- Published on
How to Build a Property Valuation Tool with a Real Estate API
How to Build a Property Valuation Tool with a Real Estate API
Automated property valuation is one of the most common use cases for real estate APIs. Banks use it for mortgage risk assessment. Portals use it to show "estimated value" badges on listings. Investors use it to find underpriced deals.
This tutorial walks through building a simple valuation tool that estimates a property's market value using comparable listings and area pricing data. We'll use Python and the Stream.estate API. The same approach works with any real estate API that exposes property search and market data endpoints.
What You Need
- Python 3.8+
- The
requestslibrary (pip install requests) - A Stream.estate API key (or adapt the concepts to any real estate API that provides comparable and market data)
The Valuation Approach
We're using the comparable sales method — the same foundation that real estate appraisers use in person.
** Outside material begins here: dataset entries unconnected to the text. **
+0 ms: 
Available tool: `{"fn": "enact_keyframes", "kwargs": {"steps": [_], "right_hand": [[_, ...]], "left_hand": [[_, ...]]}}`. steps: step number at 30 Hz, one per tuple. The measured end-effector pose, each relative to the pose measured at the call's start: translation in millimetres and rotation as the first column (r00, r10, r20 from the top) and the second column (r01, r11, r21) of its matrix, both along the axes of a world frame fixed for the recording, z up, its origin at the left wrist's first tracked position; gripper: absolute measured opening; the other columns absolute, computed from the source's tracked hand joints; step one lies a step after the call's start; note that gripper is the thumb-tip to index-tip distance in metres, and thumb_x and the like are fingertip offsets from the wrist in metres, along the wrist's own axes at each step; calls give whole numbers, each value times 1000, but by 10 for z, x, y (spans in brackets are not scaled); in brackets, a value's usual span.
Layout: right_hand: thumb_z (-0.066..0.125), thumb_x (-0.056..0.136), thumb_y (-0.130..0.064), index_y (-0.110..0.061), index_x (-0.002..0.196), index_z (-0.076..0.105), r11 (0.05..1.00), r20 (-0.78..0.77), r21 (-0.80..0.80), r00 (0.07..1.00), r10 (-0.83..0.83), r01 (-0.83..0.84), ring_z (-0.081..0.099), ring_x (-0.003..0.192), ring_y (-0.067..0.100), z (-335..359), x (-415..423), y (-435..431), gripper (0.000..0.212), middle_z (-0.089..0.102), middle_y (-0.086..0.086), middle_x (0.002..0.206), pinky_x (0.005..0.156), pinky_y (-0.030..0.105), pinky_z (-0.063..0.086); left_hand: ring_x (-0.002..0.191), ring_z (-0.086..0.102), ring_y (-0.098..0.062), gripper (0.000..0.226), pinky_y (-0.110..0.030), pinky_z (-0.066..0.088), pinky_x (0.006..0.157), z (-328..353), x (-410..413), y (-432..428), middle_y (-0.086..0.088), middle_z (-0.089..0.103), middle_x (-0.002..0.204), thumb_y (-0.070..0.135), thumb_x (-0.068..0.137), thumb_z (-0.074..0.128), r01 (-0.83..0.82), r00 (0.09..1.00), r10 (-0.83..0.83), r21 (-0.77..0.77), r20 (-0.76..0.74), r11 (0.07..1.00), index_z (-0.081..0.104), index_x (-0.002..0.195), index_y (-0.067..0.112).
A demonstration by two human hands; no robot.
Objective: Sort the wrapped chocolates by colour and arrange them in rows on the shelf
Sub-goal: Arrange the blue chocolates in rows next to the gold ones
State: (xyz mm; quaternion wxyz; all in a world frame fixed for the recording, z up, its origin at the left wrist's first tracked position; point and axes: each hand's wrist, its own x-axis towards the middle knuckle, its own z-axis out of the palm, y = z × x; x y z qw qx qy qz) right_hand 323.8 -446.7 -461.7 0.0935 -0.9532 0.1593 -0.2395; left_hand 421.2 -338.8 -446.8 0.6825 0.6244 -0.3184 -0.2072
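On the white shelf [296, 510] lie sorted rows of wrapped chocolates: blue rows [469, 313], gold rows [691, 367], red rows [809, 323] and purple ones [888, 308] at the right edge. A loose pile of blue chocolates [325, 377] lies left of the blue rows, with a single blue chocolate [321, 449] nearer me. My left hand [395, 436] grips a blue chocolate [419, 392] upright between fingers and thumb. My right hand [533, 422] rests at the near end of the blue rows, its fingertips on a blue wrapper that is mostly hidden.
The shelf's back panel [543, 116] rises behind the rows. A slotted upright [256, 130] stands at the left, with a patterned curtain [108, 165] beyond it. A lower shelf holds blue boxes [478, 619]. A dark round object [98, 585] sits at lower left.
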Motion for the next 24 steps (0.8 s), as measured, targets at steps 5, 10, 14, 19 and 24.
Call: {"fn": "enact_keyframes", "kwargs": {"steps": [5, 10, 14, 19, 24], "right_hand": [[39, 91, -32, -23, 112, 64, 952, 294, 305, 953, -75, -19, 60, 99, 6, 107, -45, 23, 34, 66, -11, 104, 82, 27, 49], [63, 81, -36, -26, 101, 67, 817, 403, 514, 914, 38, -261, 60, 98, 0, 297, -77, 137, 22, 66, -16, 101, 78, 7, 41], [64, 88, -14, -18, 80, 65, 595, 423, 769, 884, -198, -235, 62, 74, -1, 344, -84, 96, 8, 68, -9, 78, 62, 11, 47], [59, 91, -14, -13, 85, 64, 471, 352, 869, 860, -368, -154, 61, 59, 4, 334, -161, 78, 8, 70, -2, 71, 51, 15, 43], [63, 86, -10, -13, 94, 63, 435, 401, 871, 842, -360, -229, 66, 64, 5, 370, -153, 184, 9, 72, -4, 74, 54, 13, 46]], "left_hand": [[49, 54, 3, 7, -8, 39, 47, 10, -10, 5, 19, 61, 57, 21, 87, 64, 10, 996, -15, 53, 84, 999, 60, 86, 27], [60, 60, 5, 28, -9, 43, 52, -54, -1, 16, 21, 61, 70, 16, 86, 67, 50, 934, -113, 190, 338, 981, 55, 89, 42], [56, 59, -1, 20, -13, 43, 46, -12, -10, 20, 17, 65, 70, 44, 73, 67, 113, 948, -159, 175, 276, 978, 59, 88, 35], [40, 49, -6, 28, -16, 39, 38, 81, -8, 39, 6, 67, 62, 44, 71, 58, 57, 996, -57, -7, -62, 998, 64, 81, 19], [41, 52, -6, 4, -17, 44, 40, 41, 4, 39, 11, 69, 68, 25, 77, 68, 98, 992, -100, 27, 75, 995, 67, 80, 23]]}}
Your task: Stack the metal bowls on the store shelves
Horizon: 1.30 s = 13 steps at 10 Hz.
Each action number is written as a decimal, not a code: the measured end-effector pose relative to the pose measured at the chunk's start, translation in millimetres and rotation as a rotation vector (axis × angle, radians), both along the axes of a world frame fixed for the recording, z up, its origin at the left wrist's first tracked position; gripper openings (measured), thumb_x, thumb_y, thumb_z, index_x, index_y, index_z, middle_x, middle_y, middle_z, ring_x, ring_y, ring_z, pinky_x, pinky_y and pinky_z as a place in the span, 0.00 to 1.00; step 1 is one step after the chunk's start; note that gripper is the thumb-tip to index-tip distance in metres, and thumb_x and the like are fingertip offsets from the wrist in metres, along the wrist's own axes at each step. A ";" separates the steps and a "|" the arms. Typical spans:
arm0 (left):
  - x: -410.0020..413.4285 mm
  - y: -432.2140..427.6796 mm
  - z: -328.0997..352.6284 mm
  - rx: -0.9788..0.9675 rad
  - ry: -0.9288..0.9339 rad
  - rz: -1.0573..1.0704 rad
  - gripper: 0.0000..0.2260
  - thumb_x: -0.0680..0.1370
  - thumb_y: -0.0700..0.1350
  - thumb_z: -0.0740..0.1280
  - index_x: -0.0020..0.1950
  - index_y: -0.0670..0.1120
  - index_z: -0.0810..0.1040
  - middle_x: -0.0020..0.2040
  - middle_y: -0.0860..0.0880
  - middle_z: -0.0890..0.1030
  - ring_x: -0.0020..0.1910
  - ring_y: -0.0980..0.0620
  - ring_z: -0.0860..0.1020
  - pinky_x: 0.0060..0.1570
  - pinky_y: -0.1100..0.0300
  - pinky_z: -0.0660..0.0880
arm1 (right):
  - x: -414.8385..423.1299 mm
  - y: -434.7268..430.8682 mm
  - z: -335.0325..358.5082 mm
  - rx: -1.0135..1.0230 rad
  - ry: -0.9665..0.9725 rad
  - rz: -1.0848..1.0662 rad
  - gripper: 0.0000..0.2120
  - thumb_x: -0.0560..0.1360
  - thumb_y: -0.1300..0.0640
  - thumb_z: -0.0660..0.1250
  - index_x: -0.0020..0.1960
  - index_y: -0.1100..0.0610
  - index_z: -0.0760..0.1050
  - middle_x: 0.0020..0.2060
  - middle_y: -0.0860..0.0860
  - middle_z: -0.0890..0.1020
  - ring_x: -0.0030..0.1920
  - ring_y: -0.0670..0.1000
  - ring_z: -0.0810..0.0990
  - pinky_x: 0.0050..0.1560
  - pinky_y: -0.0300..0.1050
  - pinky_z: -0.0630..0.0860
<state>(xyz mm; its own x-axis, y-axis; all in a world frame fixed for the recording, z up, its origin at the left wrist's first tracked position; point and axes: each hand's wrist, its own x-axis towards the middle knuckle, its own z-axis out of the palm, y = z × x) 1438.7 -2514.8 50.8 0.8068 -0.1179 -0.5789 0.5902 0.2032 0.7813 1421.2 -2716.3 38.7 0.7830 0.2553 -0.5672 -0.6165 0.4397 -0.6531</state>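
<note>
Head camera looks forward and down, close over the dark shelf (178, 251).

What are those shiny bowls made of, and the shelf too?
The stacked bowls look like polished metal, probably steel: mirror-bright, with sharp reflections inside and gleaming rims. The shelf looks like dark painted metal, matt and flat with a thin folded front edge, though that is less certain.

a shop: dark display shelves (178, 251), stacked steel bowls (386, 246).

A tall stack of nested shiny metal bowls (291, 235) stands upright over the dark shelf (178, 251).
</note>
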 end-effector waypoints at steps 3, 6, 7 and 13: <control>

The logic is straightforward:
- Get the target property's details (type, size, location, rooms)
- Find similar properties in the same area with similar size, type, and room count
- Get the area's average price per square meter as a market anchor
- Calculate an estimate using the comparable prices
This is a simplified version of what AVMs (Automated Valuation Models) do. Professional AVMs use hundreds of features and ML models trained on years of transaction data. Our version uses the fundamentals: comparable properties and area averages. It won't match a professional appraisal, but it gives you a reasonable ballpark — and a foundation you can build on.
Step 1: Set Up the API Client
A small wrapper to keep the rest of the code clean:
import requests
from statistics import median, mean
API_KEY = "your-api-key"
BASE = "https://api.stream.estate"
HEADERS = {"X-API-KEY": API_KEY}
def api_get(endpoint, params=None):
resp = requests.get(f"{BASE}{endpoint}", headers=HEADERS, params=params)
resp.raise_for_status()
return resp.json()
Nothing fancy. Every request hits the same base URL with the same auth header. raise_for_status() will throw an exception on 4xx/5xx responses, which is fine for a tutorial — in production you'd want retry logic for rate limits.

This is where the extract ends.